Ma non voglio rinunciare a sottolineare a mia volta un punto sul quale lei, gentile signor Massa, ragiona con delicatezza e un po’ di sana nostalgia per la saggia perizia con cui per generazioni gli italiani hanno saputo riciclare con gustosa fantasia quasi ogni avanzo della tavola e soprattutto l’immancabile e prezioso pane. Ho la sua stessa esperienza – come, ne sono certo, tanti lettori e amici – di questo assoluto rispetto del pane. Ricordo sempre il modo con cui mia nonna Luigia metteva religiosamente in tavola il pane quotidiano nella nostra casa di Assisi. Ero molto piccino, ma le sue parole mi si sono come scolpite nella mia memoria: “Mai rovesciata, Marco, mai rovesciata. Anche questa pagnotta è il volto di Gesù”. E mi ripeto, ogni giorno, che cosa lei e mia madre mi hanno insegnato: “Se un povero ti chiede pane, non puoi far finta di non sentire.
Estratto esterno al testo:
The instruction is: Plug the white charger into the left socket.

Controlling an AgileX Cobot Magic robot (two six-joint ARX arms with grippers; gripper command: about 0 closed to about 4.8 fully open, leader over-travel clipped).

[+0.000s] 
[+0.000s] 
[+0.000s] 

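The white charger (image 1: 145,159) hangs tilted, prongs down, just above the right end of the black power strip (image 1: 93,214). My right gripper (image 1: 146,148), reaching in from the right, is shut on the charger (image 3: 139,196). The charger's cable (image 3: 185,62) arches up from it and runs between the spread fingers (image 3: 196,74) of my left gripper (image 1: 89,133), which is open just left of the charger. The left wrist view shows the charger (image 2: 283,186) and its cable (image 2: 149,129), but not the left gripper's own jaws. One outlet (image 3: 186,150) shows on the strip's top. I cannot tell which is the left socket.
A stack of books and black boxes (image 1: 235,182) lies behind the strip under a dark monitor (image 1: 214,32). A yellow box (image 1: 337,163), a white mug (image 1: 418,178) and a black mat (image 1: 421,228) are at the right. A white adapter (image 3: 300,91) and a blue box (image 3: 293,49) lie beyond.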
Se non hai altro che quello che stai mangiando tu, devi togliertelo dalla bocca e darlo a lui”. Cerco di applicare questo insegnamento alla lettera, e non mi frena neppure il sospetto che qualcuno ogni tanto finga di aver fame, ma anche al cospetto di ogni altra fame e di ogni altro “pane” che è necessario saper condividere: giustizia, libertà, bellezza, onestà… Il pane è Gesù, i poveri sono Gesù. È tutto scritto nel Vangelo, nella storia che abbiamo vissuto, nelle cronache in cui siamo immersi. Ciò che sono oggi, ciò che provo a fare ogni giorno anche col mio mestiere di cronista e di “portatore di opinioni”, è frutto di queste lezioni semplici e vere, molto più grandi di me. Un cristianesimo solido e luminoso che non è solo fede e cultura degli italiani, ma che è certamente e profondamente nostro. Non posso neanche pensare che – tra sospetti, amarezze, disillusioni e parole cattive – venga dimenticato e, anch’esso, ridotto a “pane sprecato”. Non posso pensarlo e so che non è così, non comunque, non per tutti. E sono grato a tutti coloro che custodiscono il lievito, l’arte dell’impasto, il gusto e il senso del pane condiviso.